Riferendosi ai ricoveri ospedalieri impropri, Schillaci ha quindi avvertito che «se non rafforziamo il territorio, mettiamo a rischio la tenuta e la qualità dell’assistenza ospedaliera del Ssn che ancora oggi, nonostante tante difficoltà, è tra i migliori al mondo». Da qui l’importanza della riforma in atto dell’assistenza territoriale. La presenza nelle Case di comunità di team multidisciplinari, fulcro della riforma sanitaria territoriale finanziata complessivamente con oltre 7 miliardi del Piano nazionale di ripresa e resilienza, ha spiegato il ministro, «è la risposta più efficace per i bisogni dei pazienti cronici, che rappresentano i maggiori utenti del Ssn, e per arginare la pressione sugli ospedali».

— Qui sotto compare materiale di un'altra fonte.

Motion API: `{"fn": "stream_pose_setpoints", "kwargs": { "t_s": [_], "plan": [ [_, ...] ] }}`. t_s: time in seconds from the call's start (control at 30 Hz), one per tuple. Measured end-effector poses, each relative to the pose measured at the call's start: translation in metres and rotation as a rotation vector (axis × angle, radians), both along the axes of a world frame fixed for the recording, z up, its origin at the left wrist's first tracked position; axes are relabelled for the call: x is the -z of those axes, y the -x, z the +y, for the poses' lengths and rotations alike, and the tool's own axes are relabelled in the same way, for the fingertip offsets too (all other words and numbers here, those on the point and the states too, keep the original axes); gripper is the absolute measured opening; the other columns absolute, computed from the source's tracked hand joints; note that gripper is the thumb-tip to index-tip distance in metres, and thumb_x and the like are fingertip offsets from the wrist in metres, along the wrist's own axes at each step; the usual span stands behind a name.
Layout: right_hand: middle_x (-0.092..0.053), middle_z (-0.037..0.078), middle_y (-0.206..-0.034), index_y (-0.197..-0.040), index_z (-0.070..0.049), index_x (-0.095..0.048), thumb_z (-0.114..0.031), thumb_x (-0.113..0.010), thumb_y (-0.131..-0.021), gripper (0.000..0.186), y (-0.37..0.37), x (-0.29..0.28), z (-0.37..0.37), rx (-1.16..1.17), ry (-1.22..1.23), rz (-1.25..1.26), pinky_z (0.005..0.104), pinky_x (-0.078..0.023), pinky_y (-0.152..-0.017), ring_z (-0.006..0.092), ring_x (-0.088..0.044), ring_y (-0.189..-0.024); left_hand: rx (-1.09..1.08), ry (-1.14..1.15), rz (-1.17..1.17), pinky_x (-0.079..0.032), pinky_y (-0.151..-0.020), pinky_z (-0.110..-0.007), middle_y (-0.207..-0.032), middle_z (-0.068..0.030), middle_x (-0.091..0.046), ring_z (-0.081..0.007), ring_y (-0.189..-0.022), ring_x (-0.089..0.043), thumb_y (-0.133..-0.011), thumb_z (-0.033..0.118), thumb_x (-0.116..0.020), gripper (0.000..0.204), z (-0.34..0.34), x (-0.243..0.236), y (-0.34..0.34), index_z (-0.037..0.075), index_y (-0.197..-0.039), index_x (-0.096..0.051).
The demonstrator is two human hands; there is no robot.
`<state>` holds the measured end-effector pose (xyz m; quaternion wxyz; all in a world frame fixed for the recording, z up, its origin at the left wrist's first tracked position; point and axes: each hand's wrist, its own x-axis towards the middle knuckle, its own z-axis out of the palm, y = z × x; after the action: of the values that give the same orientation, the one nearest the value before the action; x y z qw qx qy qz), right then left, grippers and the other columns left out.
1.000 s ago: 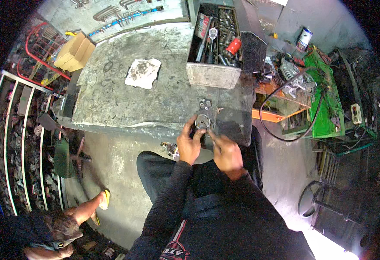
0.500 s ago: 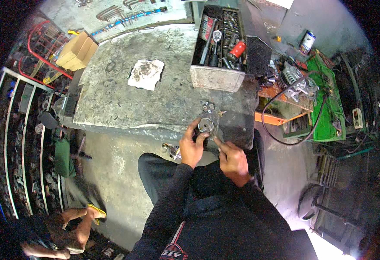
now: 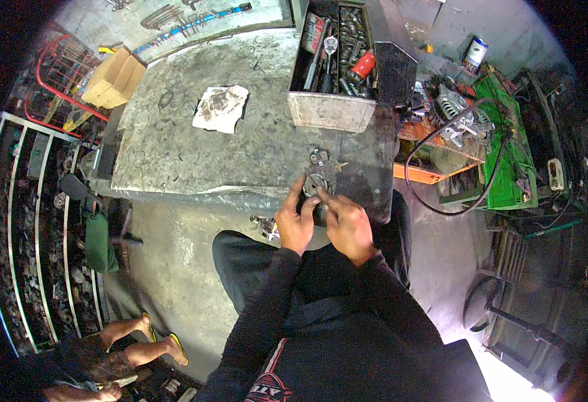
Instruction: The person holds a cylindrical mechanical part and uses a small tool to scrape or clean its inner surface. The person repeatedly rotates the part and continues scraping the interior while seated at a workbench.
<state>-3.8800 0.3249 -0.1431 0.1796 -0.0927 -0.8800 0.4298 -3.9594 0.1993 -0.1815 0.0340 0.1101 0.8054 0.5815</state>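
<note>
My left hand (image 3: 294, 224) is closed round a small round metal part (image 3: 318, 185) at the front edge of the grey, stained workbench (image 3: 200, 161). My right hand (image 3: 351, 231) has curled fingers, with the index finger lying over the part; anything held in those fingers is too small or hidden to make out. Just behind the part lie a small dark metal piece (image 3: 319, 157) and a small brass-coloured piece (image 3: 341, 165). A crumpled stained white paper (image 3: 217, 107) lies further back. Below the bench edge, a shiny metal object (image 3: 267, 228) shows beside my knee.
A metal toolbox (image 3: 331, 110) of sockets stands behind my hands. Cardboard boxes (image 3: 113, 77) sit back left beside racks (image 3: 39, 234). An orange stand (image 3: 415, 171) with an alternator (image 3: 455, 120), hose and green cabinet (image 3: 522, 174) is right. Another person's legs (image 3: 156, 348) show lower left.
My right hand has moved up and left, its index finger now over the round part. The other person's legs and feet have shifted toward me.
</note>
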Motion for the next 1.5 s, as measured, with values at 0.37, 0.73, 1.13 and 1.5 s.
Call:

Pesano anche i ricoveri “sociali”: «non possiamo lasciare che i reparti di medicina interna degli ospedali si trasformino in strutture di assistenza sociosanitaria per pazienti dimissibili ma che non possono andare a casa», afferma il presidente della Federazione delle aziende sanitarie e ospedaliere (Fiaso), Giovanni Migliore. Rispetto alla riforma della sanità territoriale, con i previsti ospedali e Case di comunità, la Fadoi mostra tuttavia molte perplessità: «l’indagine dimostra numeri alla mano lo scollamento pressoché totale tra ospedale e territorio. Anacronistico in un Paese che invecchiando vede aumentare il numero di pazienti cronici con poli-patologie che richiedono una presa in carico globale – afferma il presidente Fadoi, Francesco Dentali – e purtroppo, come segnalano a larga maggioranza i nostri medici, questa frattura non sarà ricucita dalla riforma della sanità territoriale finanziata con i soldi del Pnrr, che ha disegnato le mura delle nuove strutture, senza definire chi ci lavora e come si rapportino con l’ospedale».
Il punto è che «servono regole chiare e stabilite a livello nazionale che leghino tutta la filiera del Ssn. Oggi invece – conclude Dario Manfellotto, presidente della Fondazione Fadoi – i percorsi di cura sono frammentati e spesso si formano dei colli di bottiglia che intasano le strutture».
Tornando alle cifre, in numeri assoluti sono 2.250.000 i ricoveri evitabili l’anno, pari a uno spreco di circa 6 miliardi, calcolando che il costo medio di un ricovero è di circa 3.000 euro.
Quanto ai ricoveri “sociali”, questi rappresentano il 20% del totale nel 31,7% delle strutture interpellate, mentre la quota supera il 30% nel 15,4% degli ospedali e il 40% nel 4,7% degli stessi, per una media di un ricovero su 5. Nel 34,1% delle strutture si sarebbero invece potuti evitare un buon 30% dei ricoveri con una migliore presa in carico dei pazienti nel territorio. Percentuale di ricoveri impropri che è di più del 40% nel 33,7% dei nosocomi, mentre in altre realtà ospedaliere la quota di ricoveri evitabili oscilla fra il 10 e il 20%. Solo l’1,8% non segnala ricoveri impropri per carenze della sanità territoriale.
Variegate le azioni che a giudizio dei medici internisti ospedalieri avrebbero potuto evitare ai pazienti di soggiornare in reparto. Per il 32,6% servirebbe un maggior rapporto tra ospedale e territorio, per un altro 32,4% una maggiore offerta di assistenza domiciliare integrata, per il 21% basterebbero le nuove case e ospedali di comunità e per il 13,9% sarebbe necessaria una apertura più continuativa degli studi dei medici di famiglia.